**Information shown:**
# # # #

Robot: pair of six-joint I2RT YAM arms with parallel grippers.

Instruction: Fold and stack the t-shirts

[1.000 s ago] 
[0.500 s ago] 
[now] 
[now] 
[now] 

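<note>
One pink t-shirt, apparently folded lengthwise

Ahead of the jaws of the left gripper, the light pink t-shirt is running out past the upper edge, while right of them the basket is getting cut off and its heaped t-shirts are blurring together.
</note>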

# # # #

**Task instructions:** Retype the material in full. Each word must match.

**Output of the exercise:**
Robot: pair of six-joint I2RT YAM arms with parallel grippers.

Instruction: Fold and stack the t-shirts

[1.000 s ago] 
[0.500 s ago] 
[now] 
[now] 
[now] 

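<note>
One pink t-shirt, apparently folded lengthwise

Ahead of the jaws of the left gripper, the light pink t-shirt is running out past the upper edge, while right of them the basket is getting cut off and its heaped t-shirts are blurring together.
</note>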

The given answer completes the exercise.